WORK TASK: What lines of the data below hold the string "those"? Copy each one out.

*** Opening RECORD EXCERPTS ***

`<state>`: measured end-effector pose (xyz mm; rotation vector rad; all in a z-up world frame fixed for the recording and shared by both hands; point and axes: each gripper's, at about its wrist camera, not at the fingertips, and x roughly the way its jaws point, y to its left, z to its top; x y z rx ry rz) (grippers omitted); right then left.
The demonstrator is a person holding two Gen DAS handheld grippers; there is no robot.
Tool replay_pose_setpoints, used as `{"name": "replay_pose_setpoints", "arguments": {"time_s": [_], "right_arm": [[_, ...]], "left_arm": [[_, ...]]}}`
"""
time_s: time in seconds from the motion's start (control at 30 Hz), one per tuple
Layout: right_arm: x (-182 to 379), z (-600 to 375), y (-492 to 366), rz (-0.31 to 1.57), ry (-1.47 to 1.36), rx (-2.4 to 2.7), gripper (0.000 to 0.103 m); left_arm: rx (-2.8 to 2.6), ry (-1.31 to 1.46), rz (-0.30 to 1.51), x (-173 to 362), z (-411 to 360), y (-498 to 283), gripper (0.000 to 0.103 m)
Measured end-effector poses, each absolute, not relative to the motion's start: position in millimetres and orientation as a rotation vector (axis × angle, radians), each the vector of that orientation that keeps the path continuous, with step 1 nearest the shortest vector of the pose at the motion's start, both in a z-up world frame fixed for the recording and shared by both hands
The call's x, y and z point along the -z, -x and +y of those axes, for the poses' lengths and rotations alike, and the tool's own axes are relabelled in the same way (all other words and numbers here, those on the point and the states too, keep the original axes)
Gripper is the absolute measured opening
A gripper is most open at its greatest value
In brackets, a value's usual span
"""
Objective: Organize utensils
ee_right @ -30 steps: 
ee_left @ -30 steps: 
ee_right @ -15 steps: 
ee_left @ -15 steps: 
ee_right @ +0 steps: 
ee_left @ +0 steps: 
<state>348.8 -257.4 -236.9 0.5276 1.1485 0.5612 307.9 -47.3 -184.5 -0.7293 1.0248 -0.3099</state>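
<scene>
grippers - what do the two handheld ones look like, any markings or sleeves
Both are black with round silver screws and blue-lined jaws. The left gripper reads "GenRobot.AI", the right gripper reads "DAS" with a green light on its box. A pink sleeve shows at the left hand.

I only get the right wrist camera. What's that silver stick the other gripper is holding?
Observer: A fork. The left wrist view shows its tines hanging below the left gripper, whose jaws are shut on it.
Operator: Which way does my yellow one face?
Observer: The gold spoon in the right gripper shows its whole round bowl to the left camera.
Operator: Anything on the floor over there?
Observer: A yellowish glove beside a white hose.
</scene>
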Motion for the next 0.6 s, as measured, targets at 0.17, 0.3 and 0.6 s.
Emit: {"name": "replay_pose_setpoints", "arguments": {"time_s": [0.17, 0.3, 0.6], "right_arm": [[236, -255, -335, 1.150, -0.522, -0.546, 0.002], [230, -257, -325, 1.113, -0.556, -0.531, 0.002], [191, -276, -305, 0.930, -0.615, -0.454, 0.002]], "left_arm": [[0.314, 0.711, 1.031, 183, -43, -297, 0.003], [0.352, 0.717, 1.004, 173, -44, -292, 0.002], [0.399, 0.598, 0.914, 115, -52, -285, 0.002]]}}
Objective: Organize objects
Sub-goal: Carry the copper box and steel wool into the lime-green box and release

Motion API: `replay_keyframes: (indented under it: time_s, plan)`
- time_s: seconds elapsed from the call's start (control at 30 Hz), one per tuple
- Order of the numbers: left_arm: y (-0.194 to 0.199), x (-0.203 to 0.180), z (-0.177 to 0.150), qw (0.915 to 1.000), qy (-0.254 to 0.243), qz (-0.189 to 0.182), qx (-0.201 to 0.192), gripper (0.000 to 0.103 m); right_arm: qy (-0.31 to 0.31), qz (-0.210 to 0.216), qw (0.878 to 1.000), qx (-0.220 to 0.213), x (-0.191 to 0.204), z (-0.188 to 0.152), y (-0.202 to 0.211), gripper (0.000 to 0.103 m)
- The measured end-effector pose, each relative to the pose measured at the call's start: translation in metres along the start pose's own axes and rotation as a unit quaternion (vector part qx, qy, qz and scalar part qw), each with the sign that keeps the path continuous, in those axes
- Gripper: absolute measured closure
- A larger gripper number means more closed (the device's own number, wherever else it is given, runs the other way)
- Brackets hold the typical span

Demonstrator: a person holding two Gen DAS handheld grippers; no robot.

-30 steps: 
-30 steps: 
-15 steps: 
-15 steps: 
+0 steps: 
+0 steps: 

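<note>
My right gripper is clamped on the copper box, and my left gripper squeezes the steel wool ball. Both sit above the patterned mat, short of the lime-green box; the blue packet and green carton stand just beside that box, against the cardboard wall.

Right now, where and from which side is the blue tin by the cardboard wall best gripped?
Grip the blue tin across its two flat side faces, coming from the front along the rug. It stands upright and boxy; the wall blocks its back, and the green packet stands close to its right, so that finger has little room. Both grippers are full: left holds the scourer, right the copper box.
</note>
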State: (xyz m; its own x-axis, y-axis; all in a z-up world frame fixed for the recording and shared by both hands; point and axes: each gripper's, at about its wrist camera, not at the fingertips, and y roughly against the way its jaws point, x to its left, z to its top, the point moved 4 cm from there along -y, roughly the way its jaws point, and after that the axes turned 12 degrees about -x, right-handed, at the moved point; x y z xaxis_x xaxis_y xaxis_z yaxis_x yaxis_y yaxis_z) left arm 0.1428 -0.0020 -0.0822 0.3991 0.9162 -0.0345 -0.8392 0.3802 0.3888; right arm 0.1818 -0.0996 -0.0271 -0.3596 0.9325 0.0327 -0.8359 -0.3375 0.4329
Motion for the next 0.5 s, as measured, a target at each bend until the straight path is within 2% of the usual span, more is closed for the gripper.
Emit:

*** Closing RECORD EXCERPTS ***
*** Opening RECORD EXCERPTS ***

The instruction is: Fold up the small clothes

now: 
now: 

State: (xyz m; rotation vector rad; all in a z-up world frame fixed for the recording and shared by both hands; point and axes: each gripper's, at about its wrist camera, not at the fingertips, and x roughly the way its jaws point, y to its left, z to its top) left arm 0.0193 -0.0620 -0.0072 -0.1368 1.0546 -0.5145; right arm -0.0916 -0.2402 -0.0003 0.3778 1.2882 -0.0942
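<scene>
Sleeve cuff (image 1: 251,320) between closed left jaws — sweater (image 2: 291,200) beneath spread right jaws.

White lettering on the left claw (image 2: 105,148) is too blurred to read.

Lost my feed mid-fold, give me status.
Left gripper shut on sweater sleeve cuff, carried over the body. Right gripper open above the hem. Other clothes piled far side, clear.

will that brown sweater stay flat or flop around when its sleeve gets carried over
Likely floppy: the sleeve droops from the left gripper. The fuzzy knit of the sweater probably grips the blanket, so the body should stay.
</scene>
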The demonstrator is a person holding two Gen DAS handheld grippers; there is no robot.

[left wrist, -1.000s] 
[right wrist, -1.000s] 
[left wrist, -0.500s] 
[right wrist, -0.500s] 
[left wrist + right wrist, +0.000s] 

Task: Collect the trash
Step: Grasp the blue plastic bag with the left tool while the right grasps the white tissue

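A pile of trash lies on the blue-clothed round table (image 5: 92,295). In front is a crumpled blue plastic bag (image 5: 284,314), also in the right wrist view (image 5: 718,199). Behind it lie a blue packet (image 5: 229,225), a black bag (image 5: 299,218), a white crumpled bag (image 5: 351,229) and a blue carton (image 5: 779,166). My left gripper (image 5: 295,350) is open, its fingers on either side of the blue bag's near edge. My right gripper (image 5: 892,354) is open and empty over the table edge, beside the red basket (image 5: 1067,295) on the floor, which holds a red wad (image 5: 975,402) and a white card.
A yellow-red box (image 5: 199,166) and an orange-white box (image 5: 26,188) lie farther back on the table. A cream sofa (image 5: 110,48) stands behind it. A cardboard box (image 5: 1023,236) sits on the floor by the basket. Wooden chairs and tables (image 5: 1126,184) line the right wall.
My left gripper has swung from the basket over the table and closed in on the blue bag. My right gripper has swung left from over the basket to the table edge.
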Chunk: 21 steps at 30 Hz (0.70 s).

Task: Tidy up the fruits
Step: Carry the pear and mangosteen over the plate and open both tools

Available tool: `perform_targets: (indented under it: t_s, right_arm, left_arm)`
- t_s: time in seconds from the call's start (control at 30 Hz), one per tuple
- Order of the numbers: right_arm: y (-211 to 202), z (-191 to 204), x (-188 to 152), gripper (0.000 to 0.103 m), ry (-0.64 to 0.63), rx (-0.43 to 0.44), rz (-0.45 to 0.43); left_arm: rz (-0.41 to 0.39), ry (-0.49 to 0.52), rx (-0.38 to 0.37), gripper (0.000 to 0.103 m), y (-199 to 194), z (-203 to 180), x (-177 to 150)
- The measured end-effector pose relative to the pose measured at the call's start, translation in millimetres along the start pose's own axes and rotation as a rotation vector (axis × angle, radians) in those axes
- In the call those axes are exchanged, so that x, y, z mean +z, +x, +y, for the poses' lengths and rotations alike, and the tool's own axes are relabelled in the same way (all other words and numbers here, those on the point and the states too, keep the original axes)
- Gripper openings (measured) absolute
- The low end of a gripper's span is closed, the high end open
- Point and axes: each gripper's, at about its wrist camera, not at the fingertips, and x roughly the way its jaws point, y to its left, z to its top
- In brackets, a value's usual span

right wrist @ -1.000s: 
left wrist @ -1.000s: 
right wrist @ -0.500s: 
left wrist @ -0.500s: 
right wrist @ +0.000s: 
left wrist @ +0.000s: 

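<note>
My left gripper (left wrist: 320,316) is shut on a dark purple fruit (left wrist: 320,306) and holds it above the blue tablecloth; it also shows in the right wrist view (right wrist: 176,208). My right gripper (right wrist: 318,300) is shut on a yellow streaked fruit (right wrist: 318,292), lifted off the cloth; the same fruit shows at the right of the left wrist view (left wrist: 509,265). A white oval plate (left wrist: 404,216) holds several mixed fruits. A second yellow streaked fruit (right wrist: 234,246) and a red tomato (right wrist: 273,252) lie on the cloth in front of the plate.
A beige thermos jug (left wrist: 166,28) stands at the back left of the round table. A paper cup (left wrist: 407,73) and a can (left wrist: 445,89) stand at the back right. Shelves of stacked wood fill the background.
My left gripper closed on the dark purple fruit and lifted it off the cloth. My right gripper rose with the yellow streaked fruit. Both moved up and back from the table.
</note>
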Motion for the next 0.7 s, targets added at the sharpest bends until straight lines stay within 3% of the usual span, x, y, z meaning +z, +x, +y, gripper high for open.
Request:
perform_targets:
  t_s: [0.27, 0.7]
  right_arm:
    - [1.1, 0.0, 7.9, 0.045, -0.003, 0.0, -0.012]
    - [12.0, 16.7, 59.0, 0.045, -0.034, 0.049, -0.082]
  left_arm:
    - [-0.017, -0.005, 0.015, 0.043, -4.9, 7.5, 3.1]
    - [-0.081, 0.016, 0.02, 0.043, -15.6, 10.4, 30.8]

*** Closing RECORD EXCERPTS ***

ANSWER FOR THIS EXERCISE:
The call's x, y and z point along the -z, -x and +y of those axes, for the poses' lengths and rotations alike, and the tool's own axes are relabelled in the same way (all other words and numbers here, those on the point and the states too, keep the original axes)
- The measured end-effector pose, each relative to the pose measured at the call's start: translation in metres along the start pose's own axes and rotation as a unit quaternion (vector part qx, qy, qz and scalar part qw), each with the sign that keeps the path continuous, in those axes
- The measured end-effector pose relative to the pose measured at the call's start, translation in millimetres along the start pose's own axes and rotation as a rotation vector (axis × angle, radians) in those axes
- In the call those axes are exchanged, so that x, y, z mean +z, +x, +y, for the poses' lengths and rotations alike, and the tool's own axes are relabelled in the same way (all other words and numbers here, those on the point and the states too, keep the original axes)

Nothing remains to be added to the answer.